The crowd is not entirely what you would expect as you make your way into the unnecessarily stringent security at The Henry Fonda Theater. Sure, you've got your standard black-rimmed glasses wearing, flannel t-shirt loving audience, even some unabashedly indie enough to wear shirts with Blonde Redhead and Metric monikers, but there are also an assortment of lesbians, gay men, and, shall we say, rotund people in the mix. In a way the audience is very much akin to the music of Camera Obscura: Generally similar, but with noticeable flecks of deviation.
Before getting to Camera Obscura, it is important to note the band's opening acts, which possessed a sound not altogether unlike the vocal stylings of C.O.'s front woman Tracyanne Campbell. First up was Anni Rossi, who classifies her music as Italian pop/freestyle. Whatever its category, it was amazing. Violins should really be used more frequently in modern pop songs. Her set was far too short in comparison to the next opener, Agent Ribbons, a band that sort of proves that nothing good ever comes out of Sacramento...ever. Only camp anomalies, I'm afraid (Molly Ringwald included).
Ahem, sorry, I've let my personal views about the town obstruct my judgment. In all fairness, Agent Ribbons has some fairly likeable lyrics, including one of the songs played at the show, "The World is a Cigarette" in which the following metaphor is touted: "The world is a cigarette/the world is an oyster/I'll drag on it to my heart's content."

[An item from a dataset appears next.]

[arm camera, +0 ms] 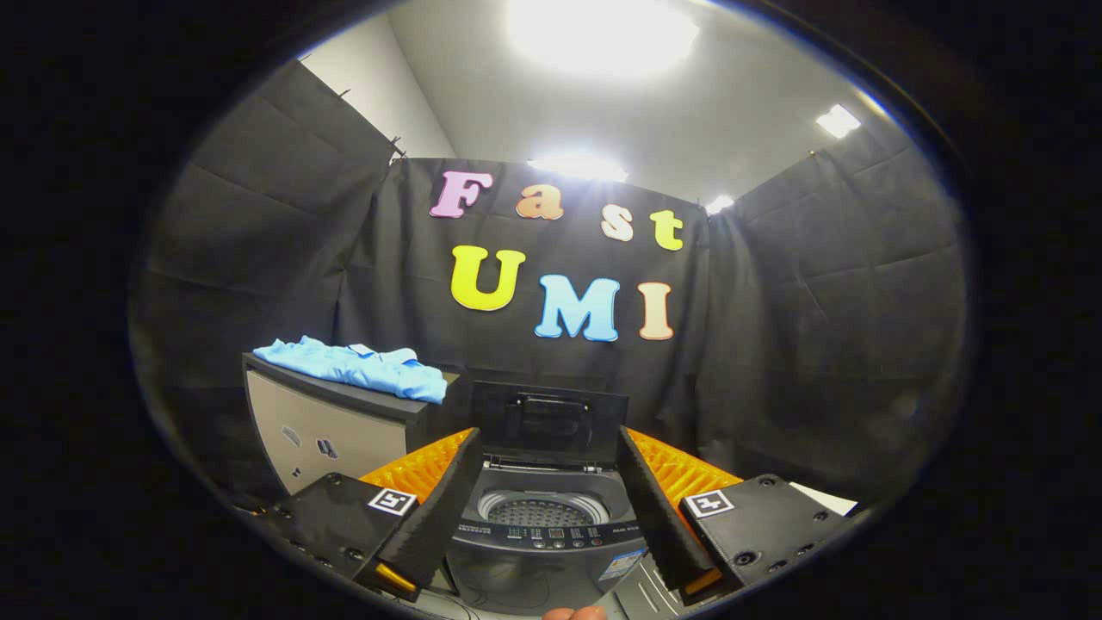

After a somewhat divaish amount of time, the members of Camera Obscura demurely walked onstage and jumped into one of their more raucous songs (a considerable feat based on the usual slow tempos of their songs) from My Maudlin Career and focused heavily on the tracks from that album for the rest of their set. Highlights included the single "French Navy," "The Sweetest Thing," "Tears for Affairs," "You Told A Lie," and "James," arguably their best ballad to date.
After pretending the show was over, the band came back to perform two songs, closing with the single "Lloyd, I'm Ready to be Heartbroken," from their previous album, Let's Get Out of This Country. Once the song was complete, Tracyanne generously distributed single stemmed red roses to select members of the audience and then it was over as not so quickly as it began.
By and large, Camera Obscura is an album band. Their stage presence is not all that extraordinary and their songs not noticeably reinvented enough to make a difference.